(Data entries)
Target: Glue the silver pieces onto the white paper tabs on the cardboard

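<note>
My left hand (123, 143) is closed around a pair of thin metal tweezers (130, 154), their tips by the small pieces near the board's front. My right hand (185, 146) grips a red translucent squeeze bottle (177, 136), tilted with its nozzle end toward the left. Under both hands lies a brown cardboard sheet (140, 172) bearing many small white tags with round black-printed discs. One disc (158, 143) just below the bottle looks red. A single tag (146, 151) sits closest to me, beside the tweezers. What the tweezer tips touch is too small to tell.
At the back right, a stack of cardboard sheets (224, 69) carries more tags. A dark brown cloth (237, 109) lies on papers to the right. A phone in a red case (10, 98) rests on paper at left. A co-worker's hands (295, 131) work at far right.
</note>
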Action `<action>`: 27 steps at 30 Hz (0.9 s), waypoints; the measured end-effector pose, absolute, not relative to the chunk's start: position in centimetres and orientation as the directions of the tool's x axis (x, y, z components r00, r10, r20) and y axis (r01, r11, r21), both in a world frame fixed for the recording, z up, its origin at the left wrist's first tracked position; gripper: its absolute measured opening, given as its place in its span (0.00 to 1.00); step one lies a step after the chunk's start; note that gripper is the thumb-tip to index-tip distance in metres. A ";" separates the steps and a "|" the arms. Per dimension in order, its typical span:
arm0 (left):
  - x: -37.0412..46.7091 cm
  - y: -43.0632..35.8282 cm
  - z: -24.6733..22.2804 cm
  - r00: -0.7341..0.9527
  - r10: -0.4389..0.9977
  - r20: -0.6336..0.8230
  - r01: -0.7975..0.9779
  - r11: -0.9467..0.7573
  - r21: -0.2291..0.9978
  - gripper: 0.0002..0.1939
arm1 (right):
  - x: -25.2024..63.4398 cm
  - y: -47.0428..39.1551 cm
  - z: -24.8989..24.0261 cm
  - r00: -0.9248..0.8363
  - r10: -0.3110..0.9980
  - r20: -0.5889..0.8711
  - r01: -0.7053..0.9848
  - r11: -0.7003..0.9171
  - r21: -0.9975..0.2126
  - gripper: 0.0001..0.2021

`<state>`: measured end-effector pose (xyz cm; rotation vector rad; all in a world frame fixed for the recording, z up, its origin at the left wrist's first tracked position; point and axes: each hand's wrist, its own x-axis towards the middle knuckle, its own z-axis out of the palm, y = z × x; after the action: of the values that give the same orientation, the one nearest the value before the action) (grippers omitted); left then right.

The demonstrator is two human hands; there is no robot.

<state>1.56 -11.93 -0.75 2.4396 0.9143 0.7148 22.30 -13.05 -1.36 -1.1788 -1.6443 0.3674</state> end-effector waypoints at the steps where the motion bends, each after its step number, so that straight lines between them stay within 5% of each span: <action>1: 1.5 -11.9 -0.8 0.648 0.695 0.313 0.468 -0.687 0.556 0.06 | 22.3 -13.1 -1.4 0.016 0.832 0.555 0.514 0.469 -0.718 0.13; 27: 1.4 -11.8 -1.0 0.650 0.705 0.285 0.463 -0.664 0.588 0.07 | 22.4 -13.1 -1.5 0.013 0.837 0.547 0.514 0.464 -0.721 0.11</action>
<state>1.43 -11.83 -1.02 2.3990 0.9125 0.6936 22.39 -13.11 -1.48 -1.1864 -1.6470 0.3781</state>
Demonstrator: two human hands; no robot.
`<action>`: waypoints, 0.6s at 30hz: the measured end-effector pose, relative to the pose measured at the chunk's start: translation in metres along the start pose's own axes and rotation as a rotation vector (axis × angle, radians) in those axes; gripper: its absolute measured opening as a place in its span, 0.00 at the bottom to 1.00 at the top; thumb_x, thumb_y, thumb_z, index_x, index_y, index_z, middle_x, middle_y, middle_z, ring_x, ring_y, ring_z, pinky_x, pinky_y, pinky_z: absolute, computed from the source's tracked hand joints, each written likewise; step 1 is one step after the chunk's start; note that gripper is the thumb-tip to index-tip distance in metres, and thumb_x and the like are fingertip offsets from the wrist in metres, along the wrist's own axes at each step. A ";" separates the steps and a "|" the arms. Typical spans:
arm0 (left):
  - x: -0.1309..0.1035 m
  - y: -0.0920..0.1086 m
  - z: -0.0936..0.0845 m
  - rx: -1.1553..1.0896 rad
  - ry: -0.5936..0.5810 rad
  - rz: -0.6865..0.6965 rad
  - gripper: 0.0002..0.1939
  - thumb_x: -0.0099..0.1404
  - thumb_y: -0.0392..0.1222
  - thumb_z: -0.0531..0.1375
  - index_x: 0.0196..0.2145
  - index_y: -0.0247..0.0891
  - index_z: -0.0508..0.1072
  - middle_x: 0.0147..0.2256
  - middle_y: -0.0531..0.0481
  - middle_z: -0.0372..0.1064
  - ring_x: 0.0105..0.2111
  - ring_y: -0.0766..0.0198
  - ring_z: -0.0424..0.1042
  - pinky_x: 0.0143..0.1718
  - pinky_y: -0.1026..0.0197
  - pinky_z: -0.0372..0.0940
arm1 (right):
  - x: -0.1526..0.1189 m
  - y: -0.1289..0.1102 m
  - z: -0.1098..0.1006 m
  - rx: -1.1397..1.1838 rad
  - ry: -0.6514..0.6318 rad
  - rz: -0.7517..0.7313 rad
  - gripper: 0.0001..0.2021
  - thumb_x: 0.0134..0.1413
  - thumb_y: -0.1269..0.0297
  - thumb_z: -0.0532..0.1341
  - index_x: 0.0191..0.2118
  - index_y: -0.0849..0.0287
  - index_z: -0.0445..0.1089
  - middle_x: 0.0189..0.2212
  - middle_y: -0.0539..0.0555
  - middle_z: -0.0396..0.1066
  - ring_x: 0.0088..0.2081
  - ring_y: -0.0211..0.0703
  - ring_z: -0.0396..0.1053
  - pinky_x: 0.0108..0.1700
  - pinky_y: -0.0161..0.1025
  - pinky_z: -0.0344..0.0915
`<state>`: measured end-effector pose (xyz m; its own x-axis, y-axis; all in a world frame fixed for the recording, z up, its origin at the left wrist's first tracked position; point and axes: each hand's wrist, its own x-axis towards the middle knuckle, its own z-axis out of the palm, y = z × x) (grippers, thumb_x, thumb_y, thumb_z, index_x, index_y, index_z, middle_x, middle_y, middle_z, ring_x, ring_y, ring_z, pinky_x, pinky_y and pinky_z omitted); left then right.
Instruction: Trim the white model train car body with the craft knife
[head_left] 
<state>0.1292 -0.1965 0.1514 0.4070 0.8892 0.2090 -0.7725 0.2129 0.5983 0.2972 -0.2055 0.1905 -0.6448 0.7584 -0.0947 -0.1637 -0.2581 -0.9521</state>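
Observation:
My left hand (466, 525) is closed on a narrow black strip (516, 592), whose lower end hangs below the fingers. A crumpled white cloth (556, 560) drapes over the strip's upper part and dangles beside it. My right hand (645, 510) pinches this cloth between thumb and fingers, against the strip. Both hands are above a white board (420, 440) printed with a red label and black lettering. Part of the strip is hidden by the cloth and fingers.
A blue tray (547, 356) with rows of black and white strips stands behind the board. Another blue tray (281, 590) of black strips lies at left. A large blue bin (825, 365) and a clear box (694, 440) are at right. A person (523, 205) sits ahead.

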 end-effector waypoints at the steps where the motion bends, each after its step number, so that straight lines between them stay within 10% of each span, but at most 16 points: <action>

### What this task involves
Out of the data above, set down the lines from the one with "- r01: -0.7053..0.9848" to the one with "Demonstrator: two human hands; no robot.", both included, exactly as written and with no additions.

### Reply to the task
  - r01: -0.7053..0.9848
  - r11: -0.7003..0.9171
  - r21: -0.9975..0.2126
  - gripper: 0.0001..0.2021

`<state>`: measured end-effector pose (xyz cm; rotation vector rad; all in a world frame fixed for the recording, z up, its origin at the left wrist's first tracked position; point and axes: each hand's wrist, its own x-axis towards the middle knuckle, its own z-axis out of the palm, y = z × x; after the action: of the values that give the same orientation, the one nearest the value before the action) (grippers omitted); left then right.

The demonstrator is two human hands; there is no robot.

<state>1.56 -11.93 -0.75 2.4396 0.9143 0.7148 22.30 -13.05 -1.36 -1.1788 -1.6443 0.3674</state> end-effector waypoints at the steps where the motion bends, each after its step number, so that straight lines between them stay within 5% of each span: <action>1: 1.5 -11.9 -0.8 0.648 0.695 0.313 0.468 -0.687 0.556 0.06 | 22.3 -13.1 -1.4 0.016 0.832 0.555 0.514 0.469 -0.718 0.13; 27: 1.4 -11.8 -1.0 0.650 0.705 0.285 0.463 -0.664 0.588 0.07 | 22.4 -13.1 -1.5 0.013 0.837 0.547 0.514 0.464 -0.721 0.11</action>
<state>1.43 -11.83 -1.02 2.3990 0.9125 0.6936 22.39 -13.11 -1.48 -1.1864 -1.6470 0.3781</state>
Demonstrator: two human hands; no robot.

Nothing more remains in this exercise.